Document builder method calls consistently - http://hg.openjdk.java.net/threeten/threeten/jdk/rev/3f93b60b87bd
Correctly reserve # - http://hg.openjdk.java.net/threeten/threeten/jdk/rev/a19e0b4b7093
Fix bugs in F and Y letters (Y still not perfect) - http://hg.openjdk.java.net/threeten/threeten/jdk/rev/5280a0b575ba
I am still working on a full alignment of Y and w with CLDR to mean WeekBasedYear.
With respect to the 6 letter E/e/c. We determined that for pattern letters that are supported by java.time the behavior should match CLDR. So even if they duplicate other pattern combinations they should be supported.
The point I'm making is that 6 letter Eec is wrong, because it is using the wrong data. CLDR has a fourth TextStyle, but Java has no data for that, nor a TextStyle for it. Until we have the data, there is no point in having the 6 letter patterns.
CLDR data in JDK 8 is 21.0.1. which doesn't have the "short" style of dayWidth. ("narrow" <= "short" <= "abbreviated" in width)
I added 6-letter Eec just for compatibility with mapping to TextStyle.SHORT. I thought it'd be better than rejecting valid CLDR patterns. It might be better to define the 4th text style with TextStyle and still map 6-letter to SHORT because we don't have data. If we want to strictly follow DTD 21, I will remove the 6-letter Eec "support".
Either removing 6 letters, or adding a new TextStyle are acceptable to me, whereas the current state is not.
Assuming that 310 requires new pattern letters for time zone formatting in the latest LDML spec, I'd suggest adding a new text style.
LDML uses "wide", "abbreviated", "short", and "narrow", while JDK traditionally uses LONG and SHORT with adding NARROW. The TextStyle constants may be aligned with the LDML width names.
The LDML alignment sounds favorable.
The consensus at Oracle is to drop the 6 letter versions for Eec and see if requirement develops for them by the next release.
The alignment with CLDR names is a separate topic, TextStyle already has a SHORT which we use for the CLDR Abbr. It might be constructive to change SHORT to MEDIUM or ABBREVIATED unless we can come up with another term to introduce later for the CLDR SHORT.
I'm happy with the decision to remove 6 letters.
I think that we should rename the constants. FULL should be changed to LONG to match the Calendar public constants. SHORT is a problem, as changing the name clashes with Calendar. But I think my favourite option is changing SHORT to MEDIUM (mostly because ABBREVIATED is too long a word and because it leaves space for SHORT in the future).

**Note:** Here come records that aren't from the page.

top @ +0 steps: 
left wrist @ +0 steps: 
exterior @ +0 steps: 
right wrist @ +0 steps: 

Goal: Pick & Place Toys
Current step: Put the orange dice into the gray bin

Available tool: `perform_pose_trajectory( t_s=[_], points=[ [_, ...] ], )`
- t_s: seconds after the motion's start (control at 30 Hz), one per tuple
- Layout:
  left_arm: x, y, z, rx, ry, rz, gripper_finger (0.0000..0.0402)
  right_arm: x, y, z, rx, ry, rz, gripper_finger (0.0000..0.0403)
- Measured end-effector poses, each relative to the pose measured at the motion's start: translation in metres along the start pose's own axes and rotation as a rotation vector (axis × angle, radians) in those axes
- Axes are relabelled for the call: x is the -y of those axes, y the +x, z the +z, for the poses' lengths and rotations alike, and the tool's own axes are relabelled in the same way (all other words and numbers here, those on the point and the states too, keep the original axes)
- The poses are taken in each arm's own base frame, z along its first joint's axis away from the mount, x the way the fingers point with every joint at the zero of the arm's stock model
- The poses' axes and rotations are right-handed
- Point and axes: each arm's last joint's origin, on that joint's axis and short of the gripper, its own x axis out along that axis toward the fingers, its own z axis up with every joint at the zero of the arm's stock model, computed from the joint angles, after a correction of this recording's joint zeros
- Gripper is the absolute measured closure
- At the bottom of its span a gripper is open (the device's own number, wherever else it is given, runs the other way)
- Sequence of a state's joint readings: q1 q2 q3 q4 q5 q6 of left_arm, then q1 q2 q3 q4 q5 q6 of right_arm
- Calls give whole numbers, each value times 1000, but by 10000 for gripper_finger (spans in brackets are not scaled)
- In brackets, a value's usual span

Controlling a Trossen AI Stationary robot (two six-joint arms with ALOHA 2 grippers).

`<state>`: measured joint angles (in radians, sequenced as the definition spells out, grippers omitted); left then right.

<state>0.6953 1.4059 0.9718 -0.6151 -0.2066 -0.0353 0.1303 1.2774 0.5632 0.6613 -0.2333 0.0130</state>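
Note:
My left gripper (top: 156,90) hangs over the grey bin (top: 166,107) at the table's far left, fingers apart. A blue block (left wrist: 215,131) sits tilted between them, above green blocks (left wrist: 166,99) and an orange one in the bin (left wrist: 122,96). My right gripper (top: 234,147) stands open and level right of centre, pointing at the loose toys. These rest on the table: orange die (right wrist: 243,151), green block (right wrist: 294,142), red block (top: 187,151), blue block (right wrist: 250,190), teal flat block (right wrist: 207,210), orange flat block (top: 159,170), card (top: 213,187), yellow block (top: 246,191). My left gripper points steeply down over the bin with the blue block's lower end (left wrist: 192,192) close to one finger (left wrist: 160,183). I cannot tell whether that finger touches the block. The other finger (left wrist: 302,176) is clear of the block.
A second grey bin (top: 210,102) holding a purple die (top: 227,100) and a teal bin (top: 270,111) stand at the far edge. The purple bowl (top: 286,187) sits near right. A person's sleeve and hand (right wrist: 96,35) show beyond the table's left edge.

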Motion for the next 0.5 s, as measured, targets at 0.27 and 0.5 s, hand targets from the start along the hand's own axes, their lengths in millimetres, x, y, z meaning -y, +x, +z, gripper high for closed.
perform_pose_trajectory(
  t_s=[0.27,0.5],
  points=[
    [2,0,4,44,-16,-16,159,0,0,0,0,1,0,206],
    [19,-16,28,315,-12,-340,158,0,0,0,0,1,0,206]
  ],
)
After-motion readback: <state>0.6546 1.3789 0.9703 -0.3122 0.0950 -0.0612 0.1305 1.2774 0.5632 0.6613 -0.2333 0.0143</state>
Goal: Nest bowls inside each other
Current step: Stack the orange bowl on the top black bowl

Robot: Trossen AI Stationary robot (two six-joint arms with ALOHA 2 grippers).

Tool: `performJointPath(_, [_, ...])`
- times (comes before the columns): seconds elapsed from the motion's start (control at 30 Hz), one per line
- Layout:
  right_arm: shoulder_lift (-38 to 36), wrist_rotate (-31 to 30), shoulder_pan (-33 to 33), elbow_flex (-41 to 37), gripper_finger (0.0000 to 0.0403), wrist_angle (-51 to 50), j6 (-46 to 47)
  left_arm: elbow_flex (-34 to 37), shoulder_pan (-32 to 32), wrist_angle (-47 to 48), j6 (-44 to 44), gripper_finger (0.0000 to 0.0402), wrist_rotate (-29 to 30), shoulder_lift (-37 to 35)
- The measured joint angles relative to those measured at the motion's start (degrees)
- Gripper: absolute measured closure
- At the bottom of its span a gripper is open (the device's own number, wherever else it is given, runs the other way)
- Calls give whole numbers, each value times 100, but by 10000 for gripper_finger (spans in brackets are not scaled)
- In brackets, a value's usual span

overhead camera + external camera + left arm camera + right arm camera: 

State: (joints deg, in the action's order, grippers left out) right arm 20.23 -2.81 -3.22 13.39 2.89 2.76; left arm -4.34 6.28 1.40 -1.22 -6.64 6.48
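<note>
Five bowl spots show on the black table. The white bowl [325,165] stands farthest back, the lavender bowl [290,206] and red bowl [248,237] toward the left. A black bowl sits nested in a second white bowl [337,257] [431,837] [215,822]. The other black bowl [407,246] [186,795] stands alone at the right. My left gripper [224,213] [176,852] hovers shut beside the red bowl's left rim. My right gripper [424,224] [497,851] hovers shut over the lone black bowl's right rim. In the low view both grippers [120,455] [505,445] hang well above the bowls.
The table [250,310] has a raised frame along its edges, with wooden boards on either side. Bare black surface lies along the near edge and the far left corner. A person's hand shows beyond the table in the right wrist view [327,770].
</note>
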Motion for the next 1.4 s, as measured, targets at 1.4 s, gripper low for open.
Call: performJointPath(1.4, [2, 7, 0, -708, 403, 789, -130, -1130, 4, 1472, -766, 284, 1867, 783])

Fixed 'Y' and 'w' to match CLDR with http://hg.openjdk.java.net/threeten/threeten/jdk/rev/f5c2a5c95092
LDML does not use SHORT in the same context as wide, abbreviated, and narrow. The DTD only uses SHORT in the context date, time and date/time format lengths and in zone/metazone.
DateTimeFormatterBuilder.appendLocalizedOffset refers to FormatStyle in the method javadoc but the argument to the method is TextStyle; instead of blurring the purpose of TextStyle, and more in keeping with LDML, the styles for ZoneId and ZoneOffset should perhaps use FormatStyle. It already has SHORT and it seems more consistent with LDML.
Renaming TextStyle.FULL to LONG is a good idea and matches LDML and the JDK. TextStyle.SHORT can stay as is (matching the java.text) since TextStyle.SHORT is not the same as FormatStyle.SHORT.
There is also the question of whether LDML will change in the future.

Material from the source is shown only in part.